There are 3 barriers that prevent an individual from investing in the stock market: fear, inequitable access, and insufficient funds.

Why is investing so stressful? ›

The uncertainty of how markets will perform, geopolitical events, and economic trends can create anxiety for investors. While it's impossible to predict the future with certainty, focusing on long-term financial goals, diversifying investments, and maintaining a balanced portfolio can help manage uncertainty.

Why is investing such a challenge? ›

Unknown risks in Investments

Not all investors know the risks involved in investing, particularly with new investors unaware of the hidden risks in various seemingly simple investment strategies.

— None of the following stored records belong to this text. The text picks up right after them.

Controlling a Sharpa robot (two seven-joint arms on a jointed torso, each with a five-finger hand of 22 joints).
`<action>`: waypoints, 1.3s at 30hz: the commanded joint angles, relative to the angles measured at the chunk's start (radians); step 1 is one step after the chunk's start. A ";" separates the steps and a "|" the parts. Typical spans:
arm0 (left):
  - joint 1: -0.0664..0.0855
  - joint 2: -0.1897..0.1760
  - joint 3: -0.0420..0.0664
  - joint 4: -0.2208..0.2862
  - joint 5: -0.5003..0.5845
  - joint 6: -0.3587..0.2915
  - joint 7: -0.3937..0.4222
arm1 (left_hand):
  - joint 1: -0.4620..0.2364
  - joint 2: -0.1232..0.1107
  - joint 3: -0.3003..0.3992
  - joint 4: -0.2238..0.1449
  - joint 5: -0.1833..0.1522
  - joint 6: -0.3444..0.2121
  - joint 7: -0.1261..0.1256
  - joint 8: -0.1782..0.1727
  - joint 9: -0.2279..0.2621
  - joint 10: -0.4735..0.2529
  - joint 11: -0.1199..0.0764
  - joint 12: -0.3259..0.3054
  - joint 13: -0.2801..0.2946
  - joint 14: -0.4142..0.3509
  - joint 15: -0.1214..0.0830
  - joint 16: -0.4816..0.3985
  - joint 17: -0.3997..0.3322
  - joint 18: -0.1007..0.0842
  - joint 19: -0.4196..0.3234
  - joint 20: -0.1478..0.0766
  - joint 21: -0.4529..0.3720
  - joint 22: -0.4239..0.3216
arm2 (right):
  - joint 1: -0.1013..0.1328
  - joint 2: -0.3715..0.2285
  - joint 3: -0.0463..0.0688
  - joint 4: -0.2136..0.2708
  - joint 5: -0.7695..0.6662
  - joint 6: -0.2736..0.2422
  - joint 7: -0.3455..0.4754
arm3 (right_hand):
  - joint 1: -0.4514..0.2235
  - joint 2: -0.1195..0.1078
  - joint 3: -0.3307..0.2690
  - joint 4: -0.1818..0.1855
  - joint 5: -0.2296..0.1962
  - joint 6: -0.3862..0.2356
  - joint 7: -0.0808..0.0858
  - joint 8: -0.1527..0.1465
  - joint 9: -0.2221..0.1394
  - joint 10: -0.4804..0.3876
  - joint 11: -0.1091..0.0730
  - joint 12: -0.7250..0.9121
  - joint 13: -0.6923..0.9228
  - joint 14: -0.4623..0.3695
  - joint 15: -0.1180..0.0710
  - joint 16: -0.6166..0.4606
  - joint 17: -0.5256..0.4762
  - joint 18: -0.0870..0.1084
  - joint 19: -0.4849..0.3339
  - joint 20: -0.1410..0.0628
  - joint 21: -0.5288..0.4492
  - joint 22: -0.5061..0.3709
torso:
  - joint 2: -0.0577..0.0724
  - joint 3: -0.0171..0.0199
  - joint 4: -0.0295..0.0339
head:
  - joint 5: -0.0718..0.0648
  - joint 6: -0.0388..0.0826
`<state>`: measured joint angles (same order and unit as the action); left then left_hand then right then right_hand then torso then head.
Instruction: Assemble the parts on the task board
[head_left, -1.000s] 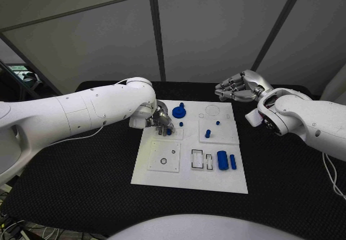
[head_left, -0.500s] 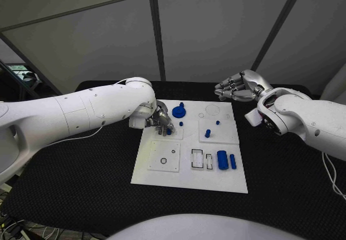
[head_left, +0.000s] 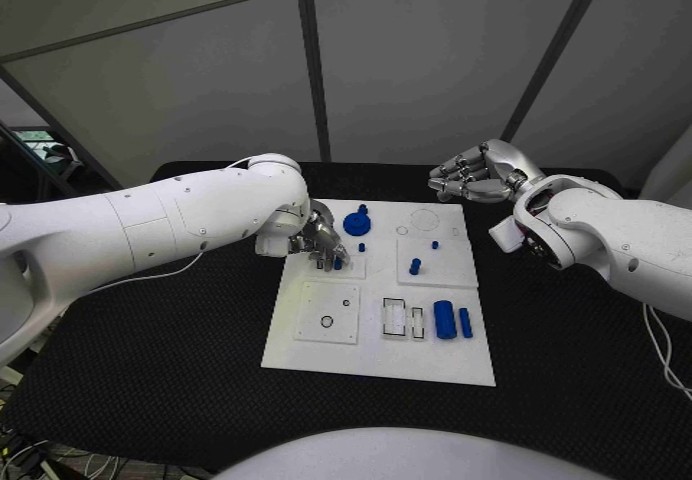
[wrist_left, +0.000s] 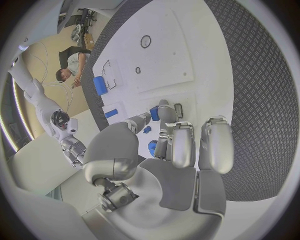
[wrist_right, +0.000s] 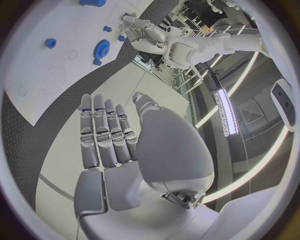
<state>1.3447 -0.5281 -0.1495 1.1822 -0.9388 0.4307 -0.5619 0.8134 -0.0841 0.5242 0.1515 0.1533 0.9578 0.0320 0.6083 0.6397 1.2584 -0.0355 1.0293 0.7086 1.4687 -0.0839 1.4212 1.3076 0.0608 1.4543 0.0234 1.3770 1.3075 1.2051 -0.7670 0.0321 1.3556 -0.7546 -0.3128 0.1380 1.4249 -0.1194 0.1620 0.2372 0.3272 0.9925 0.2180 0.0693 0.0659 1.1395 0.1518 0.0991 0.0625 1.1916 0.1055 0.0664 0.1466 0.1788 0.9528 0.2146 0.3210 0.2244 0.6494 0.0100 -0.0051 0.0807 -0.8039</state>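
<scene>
The white task board (head_left: 375, 355) lies in the middle of the black table. My left hand (head_left: 317, 240) hovers low over the board's far left panel, its fingertips pinching a small blue part (head_left: 336, 263). In the left wrist view that part (wrist_left: 154, 113) sits between the thumb and a finger of the left hand (wrist_left: 169, 150), just above the board (wrist_left: 169, 55). A blue gear (head_left: 358, 222) stands just behind the hand. My right hand (head_left: 473, 173) is raised beyond the board's far right corner, fingers apart and holding nothing; the right wrist view shows the same right hand (wrist_right: 115, 145).
A blue peg (head_left: 415, 266) stands upright in the right panel. A thick blue cylinder (head_left: 444, 319) and a thinner one (head_left: 464, 321) lie beside two rectangular slots (head_left: 394, 317) near the board's front. Bare black mat (head_left: 159, 340) surrounds the board.
</scene>
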 joint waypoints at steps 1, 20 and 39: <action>0.002 -0.002 0.001 0.006 0.004 -0.004 -0.004 | -0.009 0.000 -0.007 0.002 -0.004 0.009 0.000 -0.004 -0.001 0.008 0.000 0.005 0.001 0.061 -0.007 -0.001 0.114 -0.005 0.005 -0.001 0.005 0.050 | 0.002 0.002 0.000 -0.001 -0.001 0.009 0.003 | -0.009 -0.004 -0.006 -0.002 0.006 -0.006 -0.002 -0.004 0.000 -0.006 0.001 -0.001 0.000 -0.008 0.003 -0.004 -0.002 0.002 0.009 0.001 -0.006 -0.002 | 0.000 0.0003 0.0007 | 0.001 -0.001; 0.009 -0.037 0.098 0.029 -0.015 -0.009 -0.004 | -0.005 -0.027 -0.157 0.034 -0.004 0.012 -0.001 -0.010 0.001 0.003 -0.001 0.001 -0.005 0.061 -0.008 -0.002 0.114 -0.004 0.003 -0.004 -0.003 0.048 | 0.001 0.004 0.000 -0.006 -0.001 0.012 0.001 | -0.011 -0.003 -0.011 -0.004 0.006 -0.010 0.000 -0.005 0.000 -0.010 0.003 -0.001 0.000 -0.013 0.005 -0.005 -0.005 0.002 0.008 0.003 -0.013 -0.006 | -0.002 0.0010 -0.0002 | 0.001 0.002; 0.040 -0.017 0.137 -0.135 -0.090 -0.094 0.023 | 0.189 -0.006 -0.225 -0.018 0.005 -0.076 0.062 -0.150 -0.096 -0.122 0.053 -0.113 -0.162 0.043 0.037 -0.039 0.080 0.021 -0.057 0.036 -0.112 -0.050 | 0.001 0.006 0.000 -0.006 -0.001 0.009 0.003 | -0.007 0.003 -0.010 -0.009 0.007 -0.010 -0.001 -0.003 0.001 -0.011 0.002 0.001 0.001 -0.014 0.005 -0.003 -0.009 0.003 0.010 0.004 -0.018 -0.010 | 0.004 -0.0023 -0.0002 | -0.005 0.026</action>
<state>1.3833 -0.5523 -0.0122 1.0636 -0.9965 0.3588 -0.5565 0.9994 -0.0803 0.3055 0.1322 0.1622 0.8744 0.0921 0.4615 0.5470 1.1399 0.0146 0.9133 0.5473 1.4667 -0.0532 1.3863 1.3076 0.0612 1.3984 0.0502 1.2685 1.2581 1.2048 -0.7622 0.0317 1.3472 -0.7546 -0.3071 0.1361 1.4210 -0.1235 0.1564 0.2316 0.3309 0.9855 0.2182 0.0693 0.0659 1.1359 0.1555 0.0991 0.0625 1.1846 0.1125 0.0664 0.1397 0.1787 0.9563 0.2181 0.3053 0.2157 0.6517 0.0087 -0.0055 0.0751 -0.7789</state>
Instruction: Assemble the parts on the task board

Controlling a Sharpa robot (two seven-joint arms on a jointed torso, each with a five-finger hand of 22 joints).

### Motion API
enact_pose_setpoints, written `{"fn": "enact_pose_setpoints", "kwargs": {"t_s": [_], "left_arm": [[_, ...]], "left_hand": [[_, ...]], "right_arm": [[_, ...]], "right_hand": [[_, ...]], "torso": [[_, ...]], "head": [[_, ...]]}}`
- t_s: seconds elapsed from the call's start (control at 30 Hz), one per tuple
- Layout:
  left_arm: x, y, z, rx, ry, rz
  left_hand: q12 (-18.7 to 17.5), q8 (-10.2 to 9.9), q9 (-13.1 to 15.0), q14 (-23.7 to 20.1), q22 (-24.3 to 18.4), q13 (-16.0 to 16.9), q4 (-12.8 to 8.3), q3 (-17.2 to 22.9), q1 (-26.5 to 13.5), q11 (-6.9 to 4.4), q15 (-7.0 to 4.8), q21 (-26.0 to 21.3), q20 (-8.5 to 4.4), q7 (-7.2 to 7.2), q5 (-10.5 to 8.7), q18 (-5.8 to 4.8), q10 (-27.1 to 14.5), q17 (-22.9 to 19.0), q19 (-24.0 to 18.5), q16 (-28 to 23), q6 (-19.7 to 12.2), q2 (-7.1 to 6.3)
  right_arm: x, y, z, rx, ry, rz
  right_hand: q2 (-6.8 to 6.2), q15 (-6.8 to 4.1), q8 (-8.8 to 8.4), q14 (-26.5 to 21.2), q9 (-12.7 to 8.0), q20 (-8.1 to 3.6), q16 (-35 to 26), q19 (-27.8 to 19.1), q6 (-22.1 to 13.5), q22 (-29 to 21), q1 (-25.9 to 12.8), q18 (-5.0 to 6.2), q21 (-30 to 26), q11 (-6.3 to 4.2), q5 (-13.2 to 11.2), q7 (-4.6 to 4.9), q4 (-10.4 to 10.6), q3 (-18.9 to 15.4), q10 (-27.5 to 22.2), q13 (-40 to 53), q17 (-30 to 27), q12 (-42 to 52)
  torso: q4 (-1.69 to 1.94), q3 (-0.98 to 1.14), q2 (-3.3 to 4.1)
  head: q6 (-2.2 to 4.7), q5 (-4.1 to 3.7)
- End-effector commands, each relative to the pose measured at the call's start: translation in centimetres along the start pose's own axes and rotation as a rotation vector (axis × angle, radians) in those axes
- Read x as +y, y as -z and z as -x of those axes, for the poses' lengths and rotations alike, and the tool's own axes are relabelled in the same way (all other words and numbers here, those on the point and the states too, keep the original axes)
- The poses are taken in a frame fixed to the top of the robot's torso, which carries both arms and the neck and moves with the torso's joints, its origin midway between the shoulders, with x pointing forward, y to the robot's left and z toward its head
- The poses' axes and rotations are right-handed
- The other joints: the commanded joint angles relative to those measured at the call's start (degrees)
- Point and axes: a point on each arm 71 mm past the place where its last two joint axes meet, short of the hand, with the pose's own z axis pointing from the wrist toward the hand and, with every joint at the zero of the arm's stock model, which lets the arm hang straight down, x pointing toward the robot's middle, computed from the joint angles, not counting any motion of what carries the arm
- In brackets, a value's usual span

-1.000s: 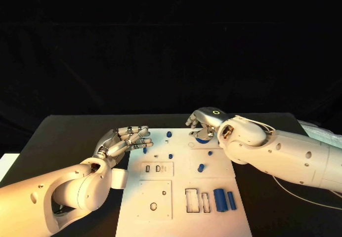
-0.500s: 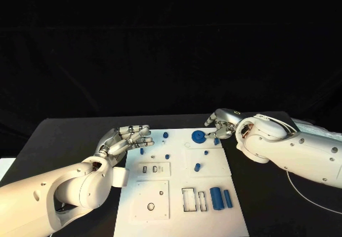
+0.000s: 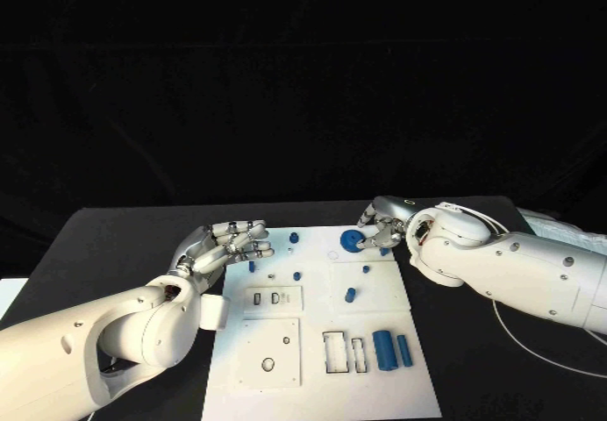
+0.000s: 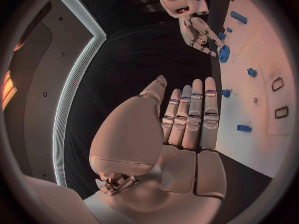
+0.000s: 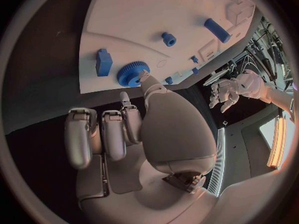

This can result in significant losses in their portfolios early on in the process.

Is investing actually worth it? ›

Investing provides the potential for (significantly) higher returns than saving. As your investments grow, they allow you to take advantage of compounding to accelerate gains. Investing offers many different access points and strategies, from individual stocks and bonds to mutual or exchange-traded funds.

What is the number one rule of investing? ›

Rule No.

1 is never lose money. Rule No. 2 is never forget Rule No. 1.” The Oracle of Omaha's advice stresses the importance of avoiding loss in your portfolio.

What are the three C's in investing? ›

As far too many investors have found out the hard way, investing mistakes can be quite costly! When looking at potential options on who you can trust to invest your money without making mistakes, consider each of the 3 “C”s: Cost, Conflicts, and Competence.

What are the 3 A's of investing? ›

Amount: Aim to save at least 15% of pre-tax income each year toward retirement. Account: Take advantage of 401(k)s, 403(b)s, HSAs, and IRAs for tax-deferred or tax-free growth potential. Asset mix: Investors with a longer investment horizon should have a significant, broadly diversified exposure to stocks.

Do 90% of investors lose money? ›

sizable poron, approximately 90%, of stock market traders incur losses. decision-making, and raising overall trading success.

What not to invest in right now? ›

3 investing mistakes to avoid right now
  • Not investing in gold. The price of gold has surged in recent months, partly due to its reputation for hedging against inflation and diversifying portfolios. ...
  • Not diversifying your portfolio. ...
  • Not keeping a close eye on the economy. ...
  • The bottom line.
May 3, 2024

What investments should I avoid? ›

While the product names and descriptions can often change, examples of high-risk investments include: Cryptoassets (also known as cryptos) Mini-bonds (sometimes called high interest return bonds) Land banking.

What is the most difficult thing in trading? ›

The most challenging aspect of trading is gaining the qualitative skills. Those that come from experience or time spent in the markets. Being realistic and realising that you are probably just an average trader and that's okay. It's about learning how to keep going even when your account experiences a few losses.

What do investors fear the most? ›

This month the top answer was "inflation and bond crash," followed by "Fed/ECB policy mistake," "market structure" – okay that one's a bit less clear – and "geopolitical tensions." With all eyes on the CPI and central banks' response to it, how could we not be a little afraid? (See also, The Recovery Eats Its Children. ...

What is the hardest financial skill? ›

Housel makes the same point with this rule. As he says: “The hardest financial skill is getting the goalpost to stop moving, but it's one of the most important”. He stresses that it's a battle that can never be won. Or, more importantly, the only way to win is to not fight to begin with.